Meridian chairman Mr Sean Bolger alleged that Eircell was attempting to destroy Meridian's business. Mr Justice Daniel Herbert was told that negotiations were taking place with a competitor for the sale of Meridian's 20,000 subscriber base, which was worth not less than £10 million (€12.7 million). The injunction continues until next week when Mr Justice Kevin O'Higgins is expected to make a number of orders relating to his findings on the dispute between Meridian and Eircell which he made in a judgment on April 4th. The order also restrains Eircell from presenting a petition to wind up Meridian without the court's permission.

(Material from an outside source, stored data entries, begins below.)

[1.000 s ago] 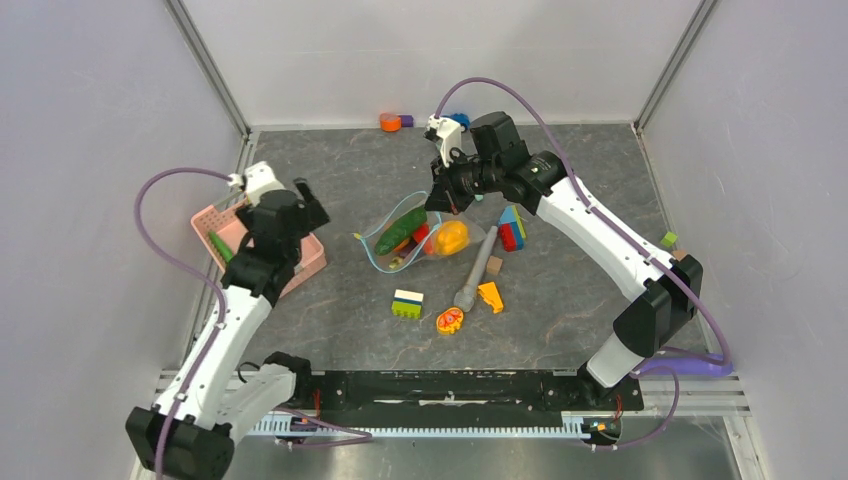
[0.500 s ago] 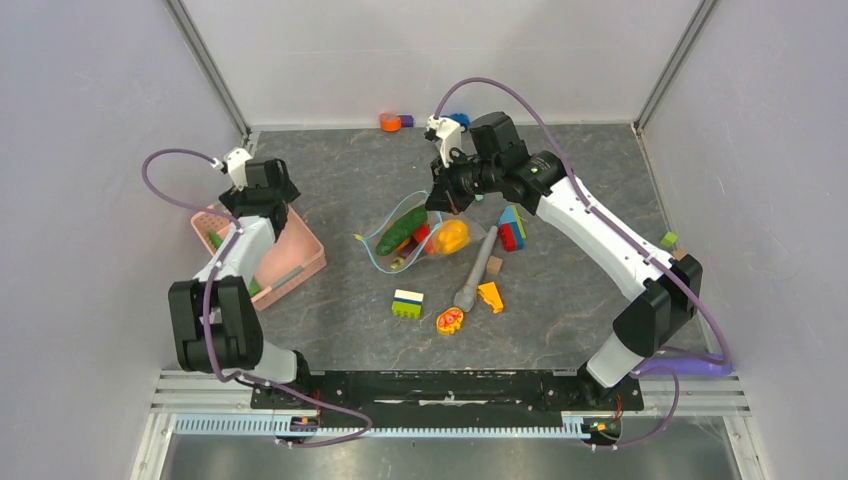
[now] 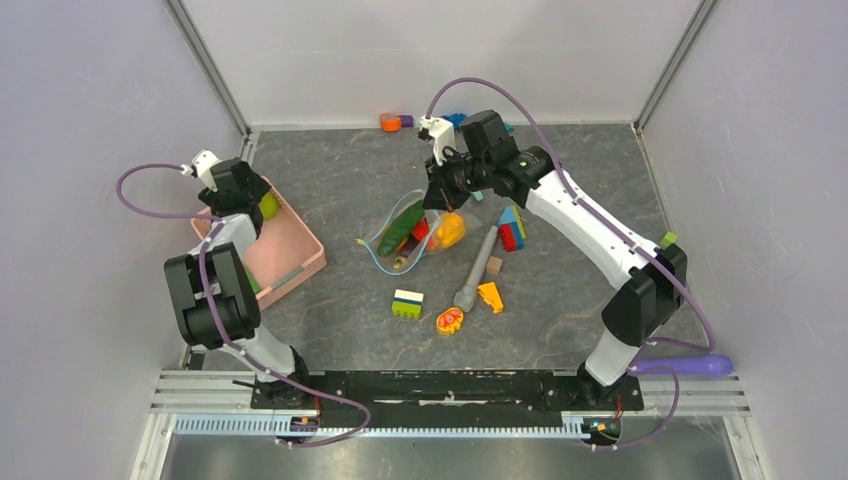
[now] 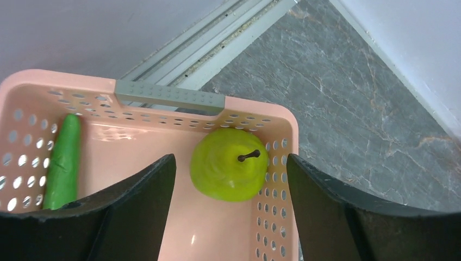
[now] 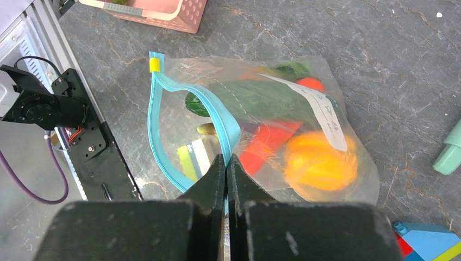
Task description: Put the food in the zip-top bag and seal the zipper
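We had 3 views. The top external camera sat high behind the arms and looked down and forward over the whole table, both bases at its lower edge, far enough back to take in both side walls. The left wrist camera looked steeply down past the left gripper into the pink basket, very close, so the pear filled its middle; the top view shared that basket corner and pear at its left. The right wrist camera looked down along the right gripper at the zip-top bag, close, with the near-edge rail at its left; the top view shared that bag at its centre.
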Tool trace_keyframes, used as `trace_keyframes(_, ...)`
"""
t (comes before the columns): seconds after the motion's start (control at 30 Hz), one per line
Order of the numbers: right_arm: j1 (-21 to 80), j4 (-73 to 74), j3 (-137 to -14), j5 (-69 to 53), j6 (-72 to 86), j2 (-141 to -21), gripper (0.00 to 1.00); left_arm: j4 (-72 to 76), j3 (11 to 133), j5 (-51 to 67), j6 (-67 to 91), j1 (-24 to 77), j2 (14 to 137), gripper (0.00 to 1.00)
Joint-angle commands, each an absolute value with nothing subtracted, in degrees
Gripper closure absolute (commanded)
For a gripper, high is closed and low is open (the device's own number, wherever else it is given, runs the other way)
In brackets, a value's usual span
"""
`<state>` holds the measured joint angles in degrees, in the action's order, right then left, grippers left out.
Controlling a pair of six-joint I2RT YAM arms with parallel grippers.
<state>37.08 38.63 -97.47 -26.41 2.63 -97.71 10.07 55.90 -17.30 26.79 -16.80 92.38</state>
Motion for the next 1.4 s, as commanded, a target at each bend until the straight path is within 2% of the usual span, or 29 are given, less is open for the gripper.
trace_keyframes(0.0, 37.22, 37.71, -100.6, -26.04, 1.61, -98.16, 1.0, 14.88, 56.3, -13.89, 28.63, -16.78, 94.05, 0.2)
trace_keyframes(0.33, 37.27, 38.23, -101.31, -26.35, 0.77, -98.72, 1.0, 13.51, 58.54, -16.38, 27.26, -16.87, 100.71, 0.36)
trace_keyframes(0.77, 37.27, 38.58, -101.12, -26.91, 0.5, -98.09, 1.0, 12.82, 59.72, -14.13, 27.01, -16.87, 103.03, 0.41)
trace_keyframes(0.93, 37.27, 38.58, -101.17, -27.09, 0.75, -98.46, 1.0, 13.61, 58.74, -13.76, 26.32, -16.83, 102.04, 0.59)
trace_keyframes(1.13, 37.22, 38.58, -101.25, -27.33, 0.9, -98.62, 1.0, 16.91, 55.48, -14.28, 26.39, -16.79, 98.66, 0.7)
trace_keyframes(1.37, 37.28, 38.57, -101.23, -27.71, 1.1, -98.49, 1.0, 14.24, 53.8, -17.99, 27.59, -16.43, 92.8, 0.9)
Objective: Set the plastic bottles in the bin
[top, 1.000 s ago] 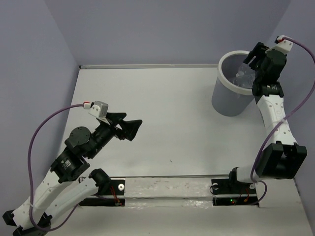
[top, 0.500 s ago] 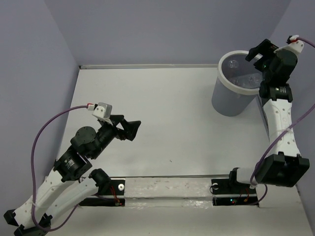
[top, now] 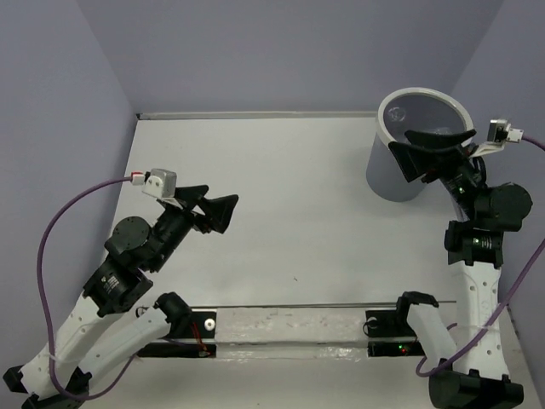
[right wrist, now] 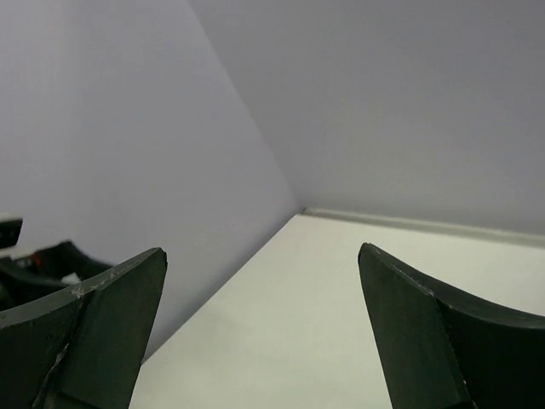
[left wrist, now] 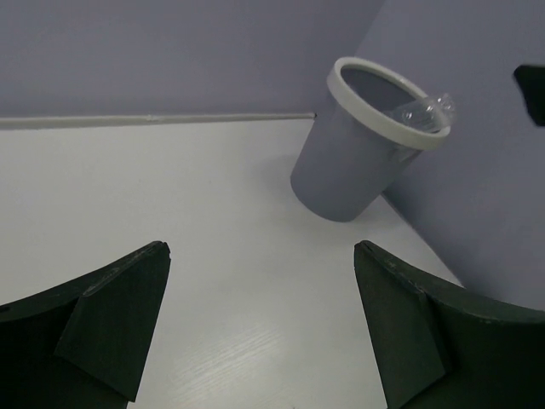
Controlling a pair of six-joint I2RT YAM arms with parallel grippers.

At the Judge's request, Meridian gave an undertaking not to dispose of or assign its subscriber base pending next week's hearing. Mr Bolger in his affidavit alleged that before Mr Justice O'Higgins gave his judgment, Eircell had suggested £1.4 million was due to it but last Friday it had billed Meridian for £14.3 million, which Meridian disputed. Mr Bolger said it was essential that Meridian's assets be protected by continuing in business and maintaining its customers, pending a decision. Mr Bolger said communications with Eircell led him to conclude that it proposed terminating service supply to Meridian and this would mean Meridian customers losing the use of their mobile phones.
High Court proceedings had been at hearing for about a year before Mr Justice O'Higgins. The judge held Meridian did not need a licence to operate but it lost its claim to be entitled to have a discount agreement renewed as a matter of contract.
Mr Bolger said he was satisfied that Eircell was anxious to destroy the value of Meridian's subscriber base. At present, Meridian was paying its debts as they fell due.